- _TASK TO COMPLETE_
If a line holds an image, leave the image out; write out everything else in the records exactly.
GIVEN INFORMATION below:
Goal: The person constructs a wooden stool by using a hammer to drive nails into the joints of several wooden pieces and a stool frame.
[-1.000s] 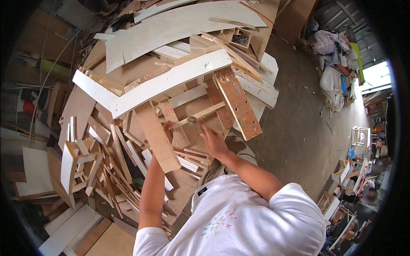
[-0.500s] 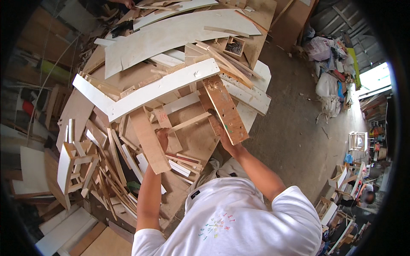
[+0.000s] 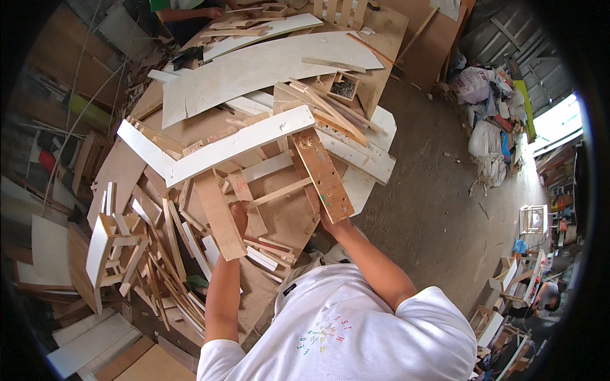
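Observation:
In front of me a wooden frame rests over the cluttered workbench. Its long top is a white angled board (image 3: 238, 147), bent near the left. Two wide legs run from it toward me: a pale plywood leg (image 3: 219, 219) and a brown plywood leg (image 3: 324, 178) with holes and stains. A thin wooden crossbar (image 3: 281, 192) spans between them. My left hand (image 3: 239, 216) is closed at the pale leg and the crossbar's left end, partly hidden by the leg. My right hand (image 3: 335, 227) grips the near end of the brown leg, its fingers mostly behind the board.
A large curved white panel (image 3: 267, 66), loose strips and a small box (image 3: 343, 86) of dark bits lie beyond. Scrap strips (image 3: 168, 273) and a small white-sided frame (image 3: 114, 247) are at left. Another person's arm (image 3: 190, 13) shows at the far edge. Bags (image 3: 489, 136) are piled right.
The brown leg and my right hand have shifted left and slightly nearer me. The whole view has tilted a little, bringing more of the other person into sight.

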`<state>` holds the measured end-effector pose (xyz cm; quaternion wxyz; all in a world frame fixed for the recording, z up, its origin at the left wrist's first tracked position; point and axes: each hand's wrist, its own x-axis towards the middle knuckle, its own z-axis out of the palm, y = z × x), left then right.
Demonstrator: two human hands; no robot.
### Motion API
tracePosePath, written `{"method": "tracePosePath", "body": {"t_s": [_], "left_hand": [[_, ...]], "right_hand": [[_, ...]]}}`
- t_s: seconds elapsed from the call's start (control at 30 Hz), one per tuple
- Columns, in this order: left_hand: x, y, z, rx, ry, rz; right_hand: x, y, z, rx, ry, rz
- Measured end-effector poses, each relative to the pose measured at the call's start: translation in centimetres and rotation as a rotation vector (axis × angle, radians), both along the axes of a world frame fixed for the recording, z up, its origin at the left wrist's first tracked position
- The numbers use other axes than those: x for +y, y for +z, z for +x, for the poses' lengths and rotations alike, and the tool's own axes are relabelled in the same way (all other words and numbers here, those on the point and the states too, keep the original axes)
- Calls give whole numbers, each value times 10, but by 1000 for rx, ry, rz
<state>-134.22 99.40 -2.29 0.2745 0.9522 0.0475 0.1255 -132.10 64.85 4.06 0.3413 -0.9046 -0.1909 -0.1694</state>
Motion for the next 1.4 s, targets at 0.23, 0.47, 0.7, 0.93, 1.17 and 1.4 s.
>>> {"method": "tracePosePath", "body": {"t_s": [0.23, 0.47, 0.7, 0.93, 1.17, 1.4], "left_hand": [[-18, 10, 12, 170, 117, -119], [-56, 23, 7, -18, 57, 78], [-52, -11, 9, -36, 270, 94], [-71, -9, 4, -86, 424, -226], [-73, -26, -5, -91, 282, -368], [-71, -18, -9, -165, 389, -623]], "right_hand": [[-17, -10, 5, -105, 13, -87], [-30, -52, 2, -80, 27, -241], [-3, -39, 0, 291, -64, -246], [-2, -33, 2, 141, -61, -281], [-30, -52, 5, 187, -160, -86], [-17, -59, 2, 79, -120, -74]]}}
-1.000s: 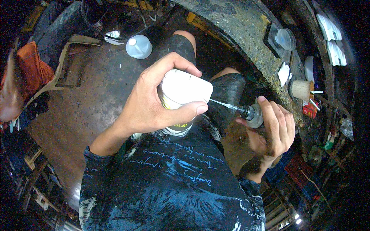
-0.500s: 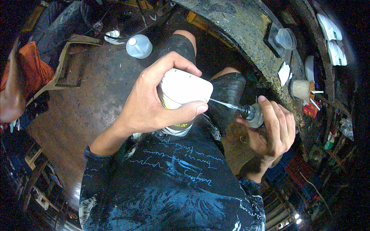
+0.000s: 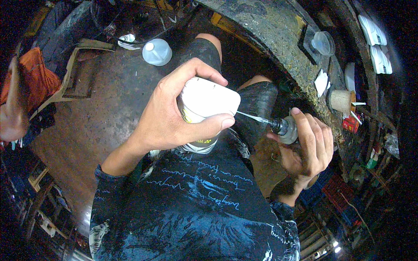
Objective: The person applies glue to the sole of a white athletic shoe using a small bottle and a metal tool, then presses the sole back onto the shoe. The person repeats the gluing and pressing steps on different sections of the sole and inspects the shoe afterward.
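Here the left hand (image 3: 174,119) is clenched round a white can (image 3: 204,111), its thin straw (image 3: 252,117) running rightward into a small round part (image 3: 285,129), probably a cap or fitting, which the right hand (image 3: 307,150) grips just beside the can

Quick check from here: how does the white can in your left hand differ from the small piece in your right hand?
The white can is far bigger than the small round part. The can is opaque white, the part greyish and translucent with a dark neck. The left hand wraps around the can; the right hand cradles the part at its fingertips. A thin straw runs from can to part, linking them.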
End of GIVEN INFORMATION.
- _TASK OUTPUT_
Goal: The person constructs a wooden stool by using a hammer to drive nails into the joints of several wooden pieces and a stool frame.
[-1.000s] 
[-0.500s] 
[+0.000s] 
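Observation:
In front of me a wooden frame rests over the cluttered workbench. Its long top is a white angled board (image 3: 238, 147), bent near the left. Two wide legs run from it toward me: a pale plywood leg (image 3: 219, 219) and a brown plywood leg (image 3: 324, 178) with holes and stains. A thin wooden crossbar (image 3: 281, 192) spans between them. My left hand (image 3: 239, 216) is closed at the pale leg and the crossbar's left end, partly hidden by the leg. My right hand (image 3: 335, 227) grips the near end of the brown leg, its fingers mostly behind the board.
A large curved white panel (image 3: 267, 66), loose strips and a small box (image 3: 343, 86) of dark bits lie beyond. Scrap strips (image 3: 168, 273) and a small white-sided frame (image 3: 114, 247) are at left. Another person's arm (image 3: 190, 13) shows at the far edge. Bags (image 3: 489, 136) are piled right.
The brown leg and my right hand have shifted left and slightly nearer me. The whole view has tilted a little, bringing more of the other person into sight.
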
`<state>` holds the measured end-effector pose (xyz cm; quaternion wxyz; all in a world frame fixed for the recording, z up, its origin at the left wrist's first tracked position; point and axes: each hand's wrist, its own x-axis towards the middle knuckle, its own z-axis out of the palm, y = z × x), left then right.
Demonstrator: two human hands; no robot.
### Motion API
tracePosePath, written `{"method": "tracePosePath", "body": {"t_s": [_], "left_hand": [[_, ...]], "right_hand": [[_, ...]]}}`
- t_s: seconds elapsed from the call's start (control at 30 Hz), one per tuple
- Columns, in this order: left_hand: x, y, z, rx, ry, rz; right_hand: x, y, z, rx, ry, rz
- Measured end-effector poses, each relative to the pose measured at the call's start: translation in centimetres and rotation as a rotation vector (axis × angle, radians), both along the axes of a world frame fixed for the recording, z up, its origin at the left wrist's first tracked position
- The numbers use other axes than those: x for +y, y for +z, z for +x, for the poses' lengths and rotations alike, and the tool's own axes are relabelled in the same way (all other words and numbers here, those on the point and the states too, keep the original axes)
- Calls give whole numbers, each value times 10, but by 1000 for rx, ry, rz
<state>-134.22 99.40 -2.29 0.2745 0.9522 0.0475 0.1255 -132.10 64.85 4.06 0.3413 -0.9046 -0.1909 -0.1694</state>
Motion for the next 1.4 s, targets at 0.23, 0.47, 0.7, 0.93, 1.17 and 1.4 s.
>>> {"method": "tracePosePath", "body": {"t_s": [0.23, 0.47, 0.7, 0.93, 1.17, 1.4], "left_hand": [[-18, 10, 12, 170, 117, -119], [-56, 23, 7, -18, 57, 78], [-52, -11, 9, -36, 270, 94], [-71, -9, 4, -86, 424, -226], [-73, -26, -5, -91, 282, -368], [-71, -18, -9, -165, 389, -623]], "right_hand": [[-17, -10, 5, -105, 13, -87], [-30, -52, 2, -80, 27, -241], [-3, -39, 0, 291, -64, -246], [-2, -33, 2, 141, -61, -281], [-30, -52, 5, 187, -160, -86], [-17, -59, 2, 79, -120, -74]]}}
-1.000s: 
-0.500s: 
+0.000s: 
Objective: The person applies glue to the sole of a white athletic shoe using a small bottle and a metal tool, then presses the sole back onto the shoe. The person repeats the gluing and pressing steps on different sections of the sole and inspects the shoe afterward.
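Here the left hand (image 3: 174,119) is clenched round a white can (image 3: 204,111), its thin straw (image 3: 252,117) running rightward into a small round part (image 3: 285,129), probably a cap or fitting, which the right hand (image 3: 307,150) grips just beside the can

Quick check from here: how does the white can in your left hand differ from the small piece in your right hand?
The white can is far bigger than the small round part. The can is opaque white, the part greyish and translucent with a dark neck. The left hand wraps around the can; the right hand cradles the part at its fingertips. A thin straw runs from can to part, linking them.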

No additional output is expected for this exercise.